Mungkin ada benarnya perkataannya. Aku mungkin hanya memikirkan diriku sendiri. Mungkin saya tidak memiliki pengetahuan tentang yang baik dan yang jahat.
“Aku sudah mengambil keputusan,” gumamnya sebelum tiba-tiba mengangkangi perutku.
“H-Hei.”
“Dulu aku berpikir jika kamu baik-baik saja dalam segala hal, maka aku juga akan baik-baik saja, tapi sekarang aku lebih tahu. Saya tahu apa yang harus saya lakukan.” Dia menekan bahuku ke bawah. Matanya berbinar dengan keseriusan saat dia menatapku. “Ko-kun, aku… aku masih menyukaimu.”
“Ugh.”
Tiba-tiba kenangan tidak menyenangkan terlintas di kepalaku. Meski kupikir aku sudah bisa berdamai dengan mereka, bekas lukanya tetap ada. Rasa dingin menjalari tubuhku, membuat bulu kudukku berdiri. Alergi cintaku kambuh.
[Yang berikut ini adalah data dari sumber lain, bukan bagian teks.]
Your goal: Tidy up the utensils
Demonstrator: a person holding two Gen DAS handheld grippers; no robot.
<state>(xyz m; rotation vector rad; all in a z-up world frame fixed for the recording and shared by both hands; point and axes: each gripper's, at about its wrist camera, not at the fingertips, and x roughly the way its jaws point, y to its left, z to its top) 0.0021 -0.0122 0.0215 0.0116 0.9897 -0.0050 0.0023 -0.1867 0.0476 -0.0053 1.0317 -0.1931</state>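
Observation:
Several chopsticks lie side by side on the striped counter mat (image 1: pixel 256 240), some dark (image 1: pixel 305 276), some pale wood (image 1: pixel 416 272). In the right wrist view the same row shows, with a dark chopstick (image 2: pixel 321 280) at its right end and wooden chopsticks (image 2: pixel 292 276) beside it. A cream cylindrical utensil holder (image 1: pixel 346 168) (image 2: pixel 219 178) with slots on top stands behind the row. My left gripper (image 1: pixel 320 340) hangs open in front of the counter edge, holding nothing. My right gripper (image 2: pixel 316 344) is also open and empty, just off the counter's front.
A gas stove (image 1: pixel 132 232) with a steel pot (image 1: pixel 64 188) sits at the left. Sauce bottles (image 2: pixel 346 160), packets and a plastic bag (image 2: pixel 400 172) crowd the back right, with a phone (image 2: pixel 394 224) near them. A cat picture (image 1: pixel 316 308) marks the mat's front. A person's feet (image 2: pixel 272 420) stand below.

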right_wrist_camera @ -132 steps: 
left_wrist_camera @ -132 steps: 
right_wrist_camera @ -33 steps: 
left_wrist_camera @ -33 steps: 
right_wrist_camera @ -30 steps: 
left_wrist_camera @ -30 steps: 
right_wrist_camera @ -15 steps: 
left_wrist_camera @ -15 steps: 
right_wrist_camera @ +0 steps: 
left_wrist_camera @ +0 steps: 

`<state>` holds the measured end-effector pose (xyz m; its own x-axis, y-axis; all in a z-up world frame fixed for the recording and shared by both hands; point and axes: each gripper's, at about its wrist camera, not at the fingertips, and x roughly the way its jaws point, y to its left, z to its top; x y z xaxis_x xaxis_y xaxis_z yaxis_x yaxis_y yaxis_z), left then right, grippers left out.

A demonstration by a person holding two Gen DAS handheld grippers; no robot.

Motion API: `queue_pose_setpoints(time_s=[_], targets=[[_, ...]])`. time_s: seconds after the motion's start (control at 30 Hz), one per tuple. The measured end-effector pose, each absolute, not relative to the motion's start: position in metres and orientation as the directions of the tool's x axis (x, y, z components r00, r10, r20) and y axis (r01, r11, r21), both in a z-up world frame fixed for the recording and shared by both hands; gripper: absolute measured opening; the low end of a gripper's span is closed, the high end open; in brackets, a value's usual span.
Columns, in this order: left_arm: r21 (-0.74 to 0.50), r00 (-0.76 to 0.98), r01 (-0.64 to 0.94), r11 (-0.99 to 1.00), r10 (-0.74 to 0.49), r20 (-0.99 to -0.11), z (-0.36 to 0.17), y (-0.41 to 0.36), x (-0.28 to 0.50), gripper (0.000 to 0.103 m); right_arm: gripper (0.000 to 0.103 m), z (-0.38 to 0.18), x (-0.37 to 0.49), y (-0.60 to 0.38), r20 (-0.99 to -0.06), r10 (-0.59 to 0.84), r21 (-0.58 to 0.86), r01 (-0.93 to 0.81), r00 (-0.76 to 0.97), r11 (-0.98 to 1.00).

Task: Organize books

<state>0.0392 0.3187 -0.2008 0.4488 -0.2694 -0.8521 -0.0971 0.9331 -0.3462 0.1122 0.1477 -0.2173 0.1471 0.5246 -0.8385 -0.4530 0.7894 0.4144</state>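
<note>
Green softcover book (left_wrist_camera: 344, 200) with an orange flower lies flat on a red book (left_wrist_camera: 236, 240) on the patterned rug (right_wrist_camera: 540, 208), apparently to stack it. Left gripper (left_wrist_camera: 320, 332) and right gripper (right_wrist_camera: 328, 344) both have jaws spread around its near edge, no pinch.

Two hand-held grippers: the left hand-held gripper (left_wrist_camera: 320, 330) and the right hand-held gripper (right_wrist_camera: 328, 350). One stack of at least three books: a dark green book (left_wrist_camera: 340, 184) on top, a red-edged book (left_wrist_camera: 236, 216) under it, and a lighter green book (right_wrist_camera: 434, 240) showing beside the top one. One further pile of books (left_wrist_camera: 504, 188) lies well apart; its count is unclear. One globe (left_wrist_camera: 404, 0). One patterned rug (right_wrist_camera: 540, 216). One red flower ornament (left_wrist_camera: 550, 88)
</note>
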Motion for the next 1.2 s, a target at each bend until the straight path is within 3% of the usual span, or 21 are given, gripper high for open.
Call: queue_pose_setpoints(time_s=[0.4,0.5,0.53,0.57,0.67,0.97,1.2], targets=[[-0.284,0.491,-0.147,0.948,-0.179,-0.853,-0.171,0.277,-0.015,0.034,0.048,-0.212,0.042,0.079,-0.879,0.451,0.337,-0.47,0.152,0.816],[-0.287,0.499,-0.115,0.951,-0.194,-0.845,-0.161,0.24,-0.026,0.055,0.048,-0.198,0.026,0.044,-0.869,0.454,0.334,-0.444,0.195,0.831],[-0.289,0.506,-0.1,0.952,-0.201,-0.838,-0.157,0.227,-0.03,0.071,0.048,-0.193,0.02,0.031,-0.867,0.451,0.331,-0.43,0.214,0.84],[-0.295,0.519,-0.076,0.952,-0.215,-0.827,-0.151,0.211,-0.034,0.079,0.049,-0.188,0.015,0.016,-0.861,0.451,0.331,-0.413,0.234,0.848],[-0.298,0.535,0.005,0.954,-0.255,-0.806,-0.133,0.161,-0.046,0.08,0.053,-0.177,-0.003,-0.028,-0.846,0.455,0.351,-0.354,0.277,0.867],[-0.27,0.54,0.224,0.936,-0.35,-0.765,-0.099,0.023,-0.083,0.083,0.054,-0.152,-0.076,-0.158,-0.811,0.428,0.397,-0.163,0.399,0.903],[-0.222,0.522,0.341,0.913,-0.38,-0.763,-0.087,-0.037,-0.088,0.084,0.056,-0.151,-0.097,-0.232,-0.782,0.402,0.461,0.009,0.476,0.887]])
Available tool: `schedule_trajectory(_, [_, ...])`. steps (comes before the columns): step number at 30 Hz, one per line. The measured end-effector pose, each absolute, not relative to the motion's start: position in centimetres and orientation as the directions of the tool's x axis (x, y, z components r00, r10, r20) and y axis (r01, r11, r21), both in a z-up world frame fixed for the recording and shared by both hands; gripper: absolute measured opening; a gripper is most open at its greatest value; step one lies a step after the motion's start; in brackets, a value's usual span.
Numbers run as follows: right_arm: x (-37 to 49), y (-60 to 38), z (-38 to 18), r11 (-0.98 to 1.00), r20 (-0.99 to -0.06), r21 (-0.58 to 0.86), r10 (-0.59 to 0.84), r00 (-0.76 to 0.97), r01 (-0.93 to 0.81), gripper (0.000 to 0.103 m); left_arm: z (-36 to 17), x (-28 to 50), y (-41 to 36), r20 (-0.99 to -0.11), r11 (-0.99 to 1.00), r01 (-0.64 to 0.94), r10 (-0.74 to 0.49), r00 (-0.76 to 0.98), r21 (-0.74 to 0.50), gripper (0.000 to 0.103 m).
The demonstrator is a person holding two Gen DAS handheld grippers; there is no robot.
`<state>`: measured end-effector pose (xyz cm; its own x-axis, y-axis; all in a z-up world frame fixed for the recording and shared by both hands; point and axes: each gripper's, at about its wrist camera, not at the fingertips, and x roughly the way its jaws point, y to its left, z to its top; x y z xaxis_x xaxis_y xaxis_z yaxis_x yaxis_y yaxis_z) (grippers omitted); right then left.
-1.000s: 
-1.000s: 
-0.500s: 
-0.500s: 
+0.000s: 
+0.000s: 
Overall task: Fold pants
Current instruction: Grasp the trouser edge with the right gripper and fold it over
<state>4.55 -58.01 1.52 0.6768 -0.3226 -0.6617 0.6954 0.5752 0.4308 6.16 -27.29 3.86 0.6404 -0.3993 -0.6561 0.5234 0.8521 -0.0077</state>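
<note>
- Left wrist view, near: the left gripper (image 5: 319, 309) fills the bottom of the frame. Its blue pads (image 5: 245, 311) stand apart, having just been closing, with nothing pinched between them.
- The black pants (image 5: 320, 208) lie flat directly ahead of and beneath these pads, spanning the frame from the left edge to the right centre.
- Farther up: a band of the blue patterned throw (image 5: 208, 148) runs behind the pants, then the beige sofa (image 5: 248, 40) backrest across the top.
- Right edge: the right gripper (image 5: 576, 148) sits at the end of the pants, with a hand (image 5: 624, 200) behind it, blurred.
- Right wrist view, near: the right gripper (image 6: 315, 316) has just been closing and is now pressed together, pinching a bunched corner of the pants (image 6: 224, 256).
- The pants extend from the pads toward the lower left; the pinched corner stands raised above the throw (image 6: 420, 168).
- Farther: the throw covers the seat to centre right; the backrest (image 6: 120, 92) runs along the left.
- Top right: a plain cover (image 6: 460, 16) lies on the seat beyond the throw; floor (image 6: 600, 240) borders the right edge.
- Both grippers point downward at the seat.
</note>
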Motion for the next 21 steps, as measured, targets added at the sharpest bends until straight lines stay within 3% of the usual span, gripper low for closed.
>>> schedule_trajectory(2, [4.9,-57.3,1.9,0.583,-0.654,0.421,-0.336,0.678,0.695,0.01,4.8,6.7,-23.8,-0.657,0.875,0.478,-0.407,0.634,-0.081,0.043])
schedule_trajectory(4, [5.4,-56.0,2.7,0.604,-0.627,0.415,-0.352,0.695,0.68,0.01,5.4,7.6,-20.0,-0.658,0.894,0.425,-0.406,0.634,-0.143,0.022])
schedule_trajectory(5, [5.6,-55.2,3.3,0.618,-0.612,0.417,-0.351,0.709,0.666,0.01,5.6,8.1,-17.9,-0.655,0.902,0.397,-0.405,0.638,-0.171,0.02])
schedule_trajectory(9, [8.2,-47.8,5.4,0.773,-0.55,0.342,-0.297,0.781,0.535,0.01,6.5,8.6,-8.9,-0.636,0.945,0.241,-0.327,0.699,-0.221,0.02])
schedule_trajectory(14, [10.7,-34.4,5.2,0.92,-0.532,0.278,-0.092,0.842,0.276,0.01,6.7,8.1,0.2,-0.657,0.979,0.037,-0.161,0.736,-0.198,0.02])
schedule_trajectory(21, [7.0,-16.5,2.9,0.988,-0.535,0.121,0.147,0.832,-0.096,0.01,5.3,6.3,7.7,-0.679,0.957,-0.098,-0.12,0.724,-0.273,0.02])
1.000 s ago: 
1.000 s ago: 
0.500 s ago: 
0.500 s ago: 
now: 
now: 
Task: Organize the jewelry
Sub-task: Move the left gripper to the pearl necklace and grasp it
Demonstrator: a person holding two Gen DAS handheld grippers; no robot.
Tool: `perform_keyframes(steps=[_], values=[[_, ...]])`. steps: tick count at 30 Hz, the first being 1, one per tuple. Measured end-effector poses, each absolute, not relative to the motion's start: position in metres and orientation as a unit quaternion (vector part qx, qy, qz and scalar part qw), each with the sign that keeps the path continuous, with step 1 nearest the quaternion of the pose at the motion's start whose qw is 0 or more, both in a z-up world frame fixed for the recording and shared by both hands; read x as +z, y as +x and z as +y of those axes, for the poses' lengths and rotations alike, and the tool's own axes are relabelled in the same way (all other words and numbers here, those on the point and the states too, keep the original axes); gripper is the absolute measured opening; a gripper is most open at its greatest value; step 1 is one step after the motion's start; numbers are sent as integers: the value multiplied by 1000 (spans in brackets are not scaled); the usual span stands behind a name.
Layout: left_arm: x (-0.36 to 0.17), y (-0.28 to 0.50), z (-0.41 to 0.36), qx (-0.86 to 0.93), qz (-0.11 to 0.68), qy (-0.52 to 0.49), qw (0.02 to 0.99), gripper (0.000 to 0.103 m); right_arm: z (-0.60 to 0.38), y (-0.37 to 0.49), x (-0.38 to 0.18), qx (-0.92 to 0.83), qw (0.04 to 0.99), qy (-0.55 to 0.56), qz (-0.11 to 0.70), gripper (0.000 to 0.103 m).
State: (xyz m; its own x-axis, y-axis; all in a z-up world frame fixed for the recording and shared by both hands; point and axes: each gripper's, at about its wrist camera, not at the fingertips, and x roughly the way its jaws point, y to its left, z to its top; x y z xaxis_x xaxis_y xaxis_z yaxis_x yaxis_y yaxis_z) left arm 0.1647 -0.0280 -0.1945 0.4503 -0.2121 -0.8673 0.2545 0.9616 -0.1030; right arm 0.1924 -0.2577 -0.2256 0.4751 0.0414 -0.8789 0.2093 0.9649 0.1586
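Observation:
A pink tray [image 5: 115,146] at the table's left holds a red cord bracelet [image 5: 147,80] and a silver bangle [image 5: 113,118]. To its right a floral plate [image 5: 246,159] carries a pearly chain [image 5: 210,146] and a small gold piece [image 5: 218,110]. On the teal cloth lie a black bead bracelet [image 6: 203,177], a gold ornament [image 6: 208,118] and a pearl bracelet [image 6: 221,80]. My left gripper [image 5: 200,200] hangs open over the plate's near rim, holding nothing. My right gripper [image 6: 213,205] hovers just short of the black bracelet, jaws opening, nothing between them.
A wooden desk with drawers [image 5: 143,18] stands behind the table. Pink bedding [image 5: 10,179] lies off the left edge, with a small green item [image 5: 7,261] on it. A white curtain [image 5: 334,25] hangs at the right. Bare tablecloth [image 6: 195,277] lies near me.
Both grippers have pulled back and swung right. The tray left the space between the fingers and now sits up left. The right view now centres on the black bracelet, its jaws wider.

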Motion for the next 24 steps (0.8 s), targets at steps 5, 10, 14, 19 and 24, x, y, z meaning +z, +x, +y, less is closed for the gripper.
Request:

“Aku akan menyembuhkanmu,” katanya, seolah-olah dia sama sekali tidak terganggu dengan reaksiku. “Jika kamu masih mengatakan bahwa kamu tidak menginginkan pacar, baiklah. Tapi aku pasti akan menyembuhkanmu. Saya tidak bisa memaksakan masalah ini kepada orang lain.”
Ada rasa tidak enak di matanya saat dia tersenyum. Sepertinya dia sudah move on. Seolah dia sudah mengambil keputusan. Senyumannya menakutkan, tapi tak tergoyahkan.
“Hei, Ko-kun?” Meski suaranya merdu, rasanya seperti sebilah pisau tajam. “Pernahkah Anda mendengar tentang terapi pemaparan?”